Former Ronald Reagan speechwriter Peggy Noonan is overrated.
We all know (those of us who follow such minutiae) that Reagan's best speeches were written by, gasp, Pat Buchanan.
But, still, I'm inclined to agree with Noonan's Wall Street Journal opinion column of yesterday, in which she says Kerry needs a new speechwriter...
"...he needs a new speechwriter. Bob Shrum's work sounds too old, of another era--all that phony baloney And so a new generation stakes its claim on greatness stuff, the faux populist I look like a Brahmin but I'm really Tom Joad. It's tired. It's like Teddy Kennedy outtakes from 1980. Mr. Kerry sounds like an Al Gore knockoff. No, worse, he sounds like every Democratic politician of the past quarter century. And no wonder, since Bob Shrum has been the voice of every Democratic politician of the past quarter century.
"Shake it up, make it new. Mr. Kerry needs a young speechwriter for whom it's all still moving and big. Someone who's excited to be there and who speaks the language of America as it is now, a language that is awake, concrete, sometimes awkward. People around a candidate are always beating what he's going to say into smoothness, but it is that very smoothness--affordable health care for hardworking Americans--that makes us all want to tear our faces off and run from the room, though perhaps I understate.
"A new Kerry speechwriter should be someone whose first impulse in talking about heavy industry jobs going overseas is not to type, 'Once I built a railroad, now it's done / Brother, can you spare a dime?' It wouldn't hurt if the new speechwriter ever had to sell anything for a living, even for a few months. And it would be nice if America weren't one big abstraction to him, but someplace real where he's actually lived."
Okay, Noonan is being overly snarky (if only she could write lyrics like the once-blacklisted Yip Harburg!), and what does she know from her Ivy League tower about having "actually lived" in America? Still, I tend to agree with the overall thrust of her point. I've said this before, Kerry's stump speech is not refreshed often enough (he's still using some of the same one-liners he used in Iowa... oh, please, how many times must we "bring it on!").
In recent weeks, when Kerry has veered off the stump script (or pretended he didn't know the microphone was on) he's been downright inspiring... on Haiti, on the election fraud of Florida 2000, on the liars and crooks who are in charge now... I think these themes have to be deepened and expanded upon by him.

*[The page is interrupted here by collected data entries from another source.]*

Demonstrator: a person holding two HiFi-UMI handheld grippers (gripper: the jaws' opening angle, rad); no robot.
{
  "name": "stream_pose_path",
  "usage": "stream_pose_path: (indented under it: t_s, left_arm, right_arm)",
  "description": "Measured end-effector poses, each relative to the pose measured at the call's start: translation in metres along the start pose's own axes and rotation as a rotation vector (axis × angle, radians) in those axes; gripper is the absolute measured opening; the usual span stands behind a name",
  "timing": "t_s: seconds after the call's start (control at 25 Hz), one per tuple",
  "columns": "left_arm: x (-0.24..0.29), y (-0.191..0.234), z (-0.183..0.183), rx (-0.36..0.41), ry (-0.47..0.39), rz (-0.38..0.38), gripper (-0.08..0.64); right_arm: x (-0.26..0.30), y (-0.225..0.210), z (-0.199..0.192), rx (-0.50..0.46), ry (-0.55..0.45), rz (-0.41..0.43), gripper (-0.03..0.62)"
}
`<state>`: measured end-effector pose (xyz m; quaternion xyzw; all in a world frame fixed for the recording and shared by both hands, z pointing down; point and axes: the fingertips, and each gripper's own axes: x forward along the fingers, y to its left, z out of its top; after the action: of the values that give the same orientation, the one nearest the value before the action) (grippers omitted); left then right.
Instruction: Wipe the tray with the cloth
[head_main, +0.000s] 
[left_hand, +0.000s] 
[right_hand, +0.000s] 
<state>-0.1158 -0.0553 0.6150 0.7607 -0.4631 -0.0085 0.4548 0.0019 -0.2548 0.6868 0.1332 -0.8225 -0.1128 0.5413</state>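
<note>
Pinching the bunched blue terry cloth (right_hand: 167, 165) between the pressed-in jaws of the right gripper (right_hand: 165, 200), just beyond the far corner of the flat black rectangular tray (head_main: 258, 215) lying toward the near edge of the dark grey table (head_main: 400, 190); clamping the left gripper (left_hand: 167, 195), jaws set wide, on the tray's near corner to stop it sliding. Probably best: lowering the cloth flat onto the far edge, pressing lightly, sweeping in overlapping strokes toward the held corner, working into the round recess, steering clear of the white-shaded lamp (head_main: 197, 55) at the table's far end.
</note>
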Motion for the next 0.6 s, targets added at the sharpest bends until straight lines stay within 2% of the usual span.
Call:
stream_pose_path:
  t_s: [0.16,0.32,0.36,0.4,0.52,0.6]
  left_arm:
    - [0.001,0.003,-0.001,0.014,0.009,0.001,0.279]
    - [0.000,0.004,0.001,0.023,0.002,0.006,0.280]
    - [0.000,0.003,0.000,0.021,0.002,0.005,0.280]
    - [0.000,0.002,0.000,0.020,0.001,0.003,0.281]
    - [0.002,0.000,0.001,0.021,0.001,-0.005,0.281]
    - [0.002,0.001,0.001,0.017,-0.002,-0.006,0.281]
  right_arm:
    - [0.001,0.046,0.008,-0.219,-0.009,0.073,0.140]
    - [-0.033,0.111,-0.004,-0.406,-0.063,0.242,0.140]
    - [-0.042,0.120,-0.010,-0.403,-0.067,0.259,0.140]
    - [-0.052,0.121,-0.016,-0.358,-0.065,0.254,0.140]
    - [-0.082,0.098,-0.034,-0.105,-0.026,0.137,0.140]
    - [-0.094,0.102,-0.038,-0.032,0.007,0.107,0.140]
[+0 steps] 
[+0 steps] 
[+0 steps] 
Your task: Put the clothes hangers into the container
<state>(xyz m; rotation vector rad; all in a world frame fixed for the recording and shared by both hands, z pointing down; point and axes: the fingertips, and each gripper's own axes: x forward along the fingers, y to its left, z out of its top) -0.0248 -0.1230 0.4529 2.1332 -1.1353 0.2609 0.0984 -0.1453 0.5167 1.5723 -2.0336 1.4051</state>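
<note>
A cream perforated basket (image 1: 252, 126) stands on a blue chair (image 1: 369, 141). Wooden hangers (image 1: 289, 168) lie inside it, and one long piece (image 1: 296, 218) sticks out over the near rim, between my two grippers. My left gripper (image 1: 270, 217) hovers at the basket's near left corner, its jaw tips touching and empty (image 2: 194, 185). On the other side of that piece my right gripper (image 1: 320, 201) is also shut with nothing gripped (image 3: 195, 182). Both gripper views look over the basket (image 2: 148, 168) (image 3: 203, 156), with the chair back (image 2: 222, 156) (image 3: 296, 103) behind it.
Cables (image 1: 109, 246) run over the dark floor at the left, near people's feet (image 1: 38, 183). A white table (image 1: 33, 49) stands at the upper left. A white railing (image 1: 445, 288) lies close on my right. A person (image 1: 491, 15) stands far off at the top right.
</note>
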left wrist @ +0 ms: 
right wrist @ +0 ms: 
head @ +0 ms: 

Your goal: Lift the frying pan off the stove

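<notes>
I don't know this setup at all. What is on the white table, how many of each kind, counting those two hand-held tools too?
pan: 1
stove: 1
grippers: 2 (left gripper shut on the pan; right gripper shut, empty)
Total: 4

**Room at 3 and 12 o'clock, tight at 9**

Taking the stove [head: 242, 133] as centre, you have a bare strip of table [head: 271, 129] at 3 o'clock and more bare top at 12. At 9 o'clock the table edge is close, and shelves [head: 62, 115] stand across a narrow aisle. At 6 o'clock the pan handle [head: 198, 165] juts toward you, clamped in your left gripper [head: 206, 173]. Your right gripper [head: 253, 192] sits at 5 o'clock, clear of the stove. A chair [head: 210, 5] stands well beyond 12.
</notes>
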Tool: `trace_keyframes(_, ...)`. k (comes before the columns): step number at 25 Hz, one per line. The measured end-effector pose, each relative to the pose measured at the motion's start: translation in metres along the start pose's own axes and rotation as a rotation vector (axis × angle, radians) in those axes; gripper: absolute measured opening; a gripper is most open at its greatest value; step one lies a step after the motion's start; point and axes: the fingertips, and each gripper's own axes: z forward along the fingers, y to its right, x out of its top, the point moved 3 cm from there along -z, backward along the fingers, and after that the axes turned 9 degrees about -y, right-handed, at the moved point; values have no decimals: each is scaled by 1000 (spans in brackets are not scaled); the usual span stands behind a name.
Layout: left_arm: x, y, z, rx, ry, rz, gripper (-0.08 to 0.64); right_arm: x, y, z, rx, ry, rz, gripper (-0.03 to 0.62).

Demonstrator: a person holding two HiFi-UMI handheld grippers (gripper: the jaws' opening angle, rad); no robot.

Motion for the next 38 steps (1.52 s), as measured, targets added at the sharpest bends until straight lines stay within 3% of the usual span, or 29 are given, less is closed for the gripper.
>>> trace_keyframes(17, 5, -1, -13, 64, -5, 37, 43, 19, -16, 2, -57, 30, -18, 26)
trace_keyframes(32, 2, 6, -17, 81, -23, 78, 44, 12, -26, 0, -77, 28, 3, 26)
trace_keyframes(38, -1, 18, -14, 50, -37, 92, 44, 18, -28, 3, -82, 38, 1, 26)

Twenty years ago (full disclosure) I wrote some speeches for John Kerry, and it was a huge pleasure to see someone deliver them as few are capable of doing... when he's "on," he's really on... We've seen some of those moments already in this campaign.
But, alas, a Narco News publisher's work is never done, and I don't have time for that right now. (Ever sit down to write a J-School application? That can make your head hurt, even though it's great fun.) And it occurs to me that so many very articulate BigLeftOutside readers and commenters could do a splendid job writing speech material for Kerry.
So, therefore, I am:
...Announcing the John Kerry Speechwriting Tournament!
Serious entries only, please (parodies or insincere entries will be screened out)... What do you think John Kerry should be saying on the stump, on TV, in his ads, to the people?
You can attempt an entire speech or just a few paragraphs.
I am not offering any material prize; only this: If I think your submission should be part of Kerry's stump speech (or the whole thing) I will personally see to it that Kerry himself gets a copy of it... So your ultimate prize could be that one day you turn on the TV and hear your words spoken by the presumptive Democratic nominee.
Wouldn't it be a great blogosphere moment when the people start directly becoming the speechwriters?
Isn't that what democracy ought to be about?
Go for it! Write your draft John Kerry stump speech, or any part of it, in the comments section here.
Words sometimes really do matter.
The country you save may be your own.